Jakarta, 7 Muharram 1438/8 Oktober 2016 (MINA) – Center for Indonesia’s Strategic Development Initiative (CISDI) menolak penyelenggaraan Indonesia Philantrophy Festival (IPFEST) 2016 dengan tema kunci Sustainable Development Goals (SDGs) yang diselenggarakan pada 6-9 Oktober 2016 di Jakarta Convention Center.
Penolakan ini berdasarkan pada fakta bahwa kegiatan bertema filantropi ini secara lugas melibatkan badan yang berafiliasi langsung dengan industri tembakau, suatu hal yang sangat bertentangan dengan makna dari pembangunan berkelanjutan.

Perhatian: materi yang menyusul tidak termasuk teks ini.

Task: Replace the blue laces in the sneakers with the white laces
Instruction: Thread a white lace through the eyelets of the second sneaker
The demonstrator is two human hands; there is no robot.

“Kegiatan filantropi seharusnya mempertimbangkan aspek yang mendukung aksi bersama dalam mencapai target pembangunan berkelanjutan,” kata Diah Saminarsih, Pendiri CISDI dalam siaran pers yang diterima Mi’raj Islamic News Agency (MINA), Sabtu (8/10).
CISDI adalah organisasi masyarakat sipil yang berperan sebagai pusat kajian dan implementasi inisiatif pembangunan nasional. CISDI secara aktif mendorong, mengawal dan memastikan implementasi Tujuan Pembangunan Berkelanjutan SDGs dalam bidang kesehatan, diantaranya melalui inivasi dan sinergi upaya pengendalian tembakau di Indonesia denfgan berbagai pelaku pembangunan nasional.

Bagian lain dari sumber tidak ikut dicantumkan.